Both of Cache Valley’s school districts have decided to give pandemic bonuses to district staff and administrators who were not covered by state-funded stipends sent out this week to Utah teachers, principals and school employees.
But not all members of the rank and file are happy about the move.
On Tuesday night, the Logan School District Board of Education followed its Cache County counterpart in voting for district office bonuses that Superintendent Frank Schofield portrayed as fair and needed since “every employee in the district has had to assume new and additional responsibilities” during the pandemic, not just those under school roofs.
Logan’s bonuses will mirror what’s being done in the state stipend program approved by Gov. Spencer Cox, with $1,500 going to licensed staff and $1,000 to classified staff, prorated based on hours worked. In total, 40 Logan employees will be compensated at a cost of $70,000, taken from the district’s $11 million cash reserve.
The Cache bonuses will come from the district’s general fund and go to 200 employees, but in contrast to Logan, these will all be at a rate of $1,000, adjusted for hours worked.
“With district administrators, we did $1,000 instead of the $1,500 because we didn’t feel we should take more than the people given the least,” said Cache schools spokesperson Tim Smith, who like Schofield stressed all employees in the district went the extra mile this past year to compensate for disruptions brought on by the coronavirus pandemic.
The $500 sacrifice by administrators hasn’t impressed one county school employee who phoned The Herald Journal this week to complain about her district’s decision.
“After Gov. Cox said administrations wouldn’t get the bonus, our administration took it upon themselves to find a way to get that bonus. Do you think they would do that for any of us? It’s ridiculous. I’m so aggravated,” said the classified employee, who asked not to be identified. “They aren’t working as hard as some other people. That money is supposed to go to the kids, to the schools.”
Smith contended that administrators have in fact increased their workload during the pandemic.
“I will tell you our school administrators have worked significantly harder this year, many weekends doing contact tracing for kids, in addition to our teachers,” he said. “Everybody’s worked really hard, and we didn’t give a dime extra to administrators for that weekend work that they did. We just expected that. That was part of their job.”
Both Smith and Cache Board of Education President Teri Rhodes used the word “family” to characterize the district staff and explain the bonus decision.
“The people who were excluded (by the state) are the people who support the teachers and the principals in the schools. Everyone in the district office was excluded, not just the top administrators,” Rhodes said. “It’s long been our mantra that Cache County School District is a family, and what’s good for one is good for all. So we have tried through thick and thin, through good times and bad, to make sure that if teachers are getting something then classified employees are also.”
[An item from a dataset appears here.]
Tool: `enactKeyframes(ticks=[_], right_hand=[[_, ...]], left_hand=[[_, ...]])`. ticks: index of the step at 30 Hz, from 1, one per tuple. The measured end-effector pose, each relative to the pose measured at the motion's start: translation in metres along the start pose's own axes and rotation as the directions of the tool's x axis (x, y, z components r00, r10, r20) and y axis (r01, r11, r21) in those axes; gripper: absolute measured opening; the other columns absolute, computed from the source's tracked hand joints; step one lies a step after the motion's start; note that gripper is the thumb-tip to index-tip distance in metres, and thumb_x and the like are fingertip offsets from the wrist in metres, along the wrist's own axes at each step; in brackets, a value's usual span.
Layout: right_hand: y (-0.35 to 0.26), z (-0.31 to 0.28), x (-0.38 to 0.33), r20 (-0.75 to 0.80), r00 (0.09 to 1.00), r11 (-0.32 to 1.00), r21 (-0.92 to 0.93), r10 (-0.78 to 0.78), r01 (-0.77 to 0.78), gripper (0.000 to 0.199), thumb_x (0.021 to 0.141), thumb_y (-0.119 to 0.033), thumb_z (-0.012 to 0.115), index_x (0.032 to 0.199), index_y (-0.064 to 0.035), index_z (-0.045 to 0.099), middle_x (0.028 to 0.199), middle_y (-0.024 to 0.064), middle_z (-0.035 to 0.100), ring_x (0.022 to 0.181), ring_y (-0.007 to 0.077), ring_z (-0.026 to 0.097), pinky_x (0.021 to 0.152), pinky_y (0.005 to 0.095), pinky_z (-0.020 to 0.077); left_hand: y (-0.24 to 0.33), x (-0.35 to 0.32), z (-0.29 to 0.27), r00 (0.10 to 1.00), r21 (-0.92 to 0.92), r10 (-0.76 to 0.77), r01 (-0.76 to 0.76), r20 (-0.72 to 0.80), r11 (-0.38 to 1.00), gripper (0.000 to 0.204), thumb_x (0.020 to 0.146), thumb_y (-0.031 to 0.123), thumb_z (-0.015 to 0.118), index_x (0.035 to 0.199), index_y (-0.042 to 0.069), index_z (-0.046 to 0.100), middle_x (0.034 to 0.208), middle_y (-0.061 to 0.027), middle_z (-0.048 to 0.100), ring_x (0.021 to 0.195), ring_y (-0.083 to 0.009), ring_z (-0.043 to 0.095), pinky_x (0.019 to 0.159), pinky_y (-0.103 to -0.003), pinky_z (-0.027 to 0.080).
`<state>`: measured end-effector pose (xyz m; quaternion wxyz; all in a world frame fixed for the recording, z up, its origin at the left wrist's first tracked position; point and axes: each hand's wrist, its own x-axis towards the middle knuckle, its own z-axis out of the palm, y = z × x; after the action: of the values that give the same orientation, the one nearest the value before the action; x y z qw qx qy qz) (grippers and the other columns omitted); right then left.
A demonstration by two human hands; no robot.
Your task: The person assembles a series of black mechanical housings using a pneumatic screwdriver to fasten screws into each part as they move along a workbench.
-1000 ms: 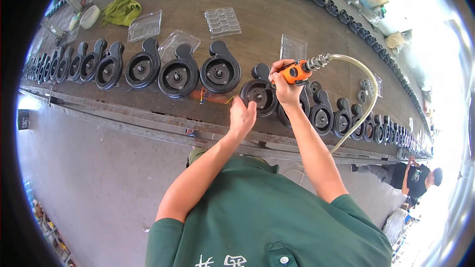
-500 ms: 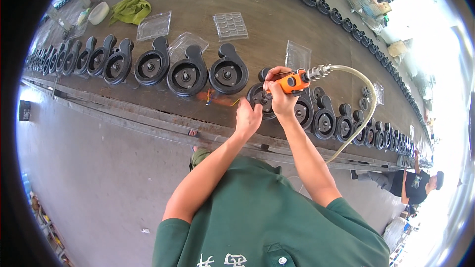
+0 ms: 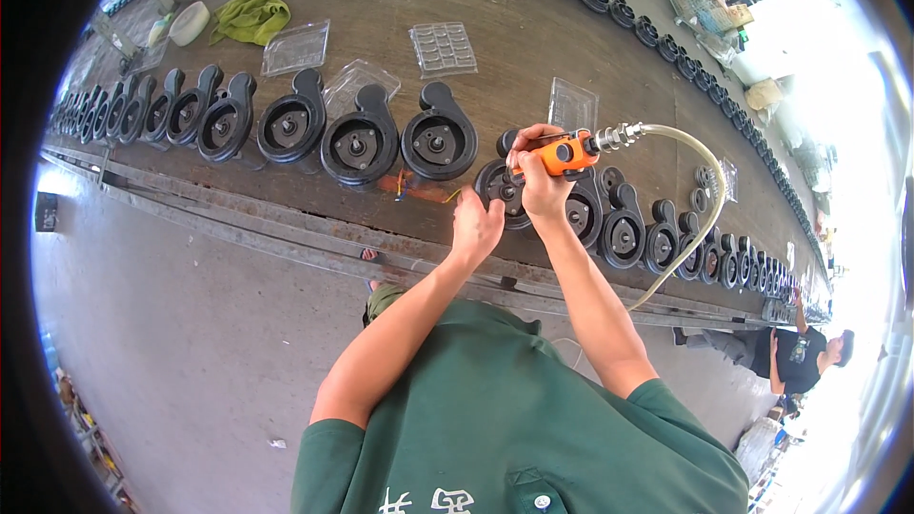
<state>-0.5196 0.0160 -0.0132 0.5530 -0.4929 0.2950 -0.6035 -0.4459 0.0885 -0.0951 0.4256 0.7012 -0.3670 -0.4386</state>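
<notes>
My right hand [image 3: 543,187] is closed round an orange air tool [image 3: 562,153] with a clear hose [image 3: 700,209] fixed to its metal fitting. Beneath that hand sits a black snail-shaped blower housing [image 3: 492,179], partly covered by my fingers. The tool's working tip is hidden. At the near left rim of this housing, my left hand [image 3: 478,226] is closed with thumb and fingers on the edge. A thin yellow wire [image 3: 454,194] and a loose wire with a small connector [image 3: 400,187] lie just left of my left hand.
Similar black housings stand in a row to the left [image 3: 439,143] and right [image 3: 624,233] along the workbench's metal edge [image 3: 286,228]. Clear plastic trays [image 3: 444,49], a green cloth [image 3: 250,18] and a white bowl [image 3: 189,26] lie beyond. Another person [image 3: 795,357] stands far right.
My right hand and the air tool have shifted very slightly, and the tool has turned a little. My left hand stays on the housing's rim. The far-right person has changed arm position.
</notes>
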Motion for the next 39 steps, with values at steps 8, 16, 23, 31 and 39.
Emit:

In Logan, School Board President Larry Williams said he understands how an administrative bonus might not play well with some employees like the anonymous caller, but he still feels it is more than justified.
“I can see her perspective,” he said. “As a former classroom teacher, I can understand the perspective of teachers or classified personnel looking at it and saying, ‘These people already get paid a lot for what they’re already doing, they shouldn’t deserve a stipend,’ but I’ve noticed firsthand what we’ve asked our district people to do.”
In addition to her complaint about administrative bonuses, the anonymous employee questioned all of this year’s special stipends for school employees using taxpayer money.
“Who says that my job was any harder than the guy’s down the street? And who says the guy down the street that lost his job does not need the money any more than me or you?” she asked.
Rhodes said she sees the employee’s point.
“I’m not going to disagree with that employee. I agree that’s a true statement. There are lots of people who are hurting financially, emotionally and in other ways that we just can’t know,” Rhodes said.
She went on, however, to express gratitude and admiration for Cache School District employees’ efforts in these difficult times:
“I appreciate what everyone has done to keep schools open because there are school districts in other states that are just now thinking about maybe it’s safe to open schools. As a school board in the Cache County School District we truly believe the best place and safest place sometimes for children is in school … physically and emotionally.”
The statewide school bonus program, known as the Supplemental Educator COVID-19 Stipend, was passed by the Legislature late last year and signed into law on Feb. 5. The payments, totaling $121 million, were sent out this week.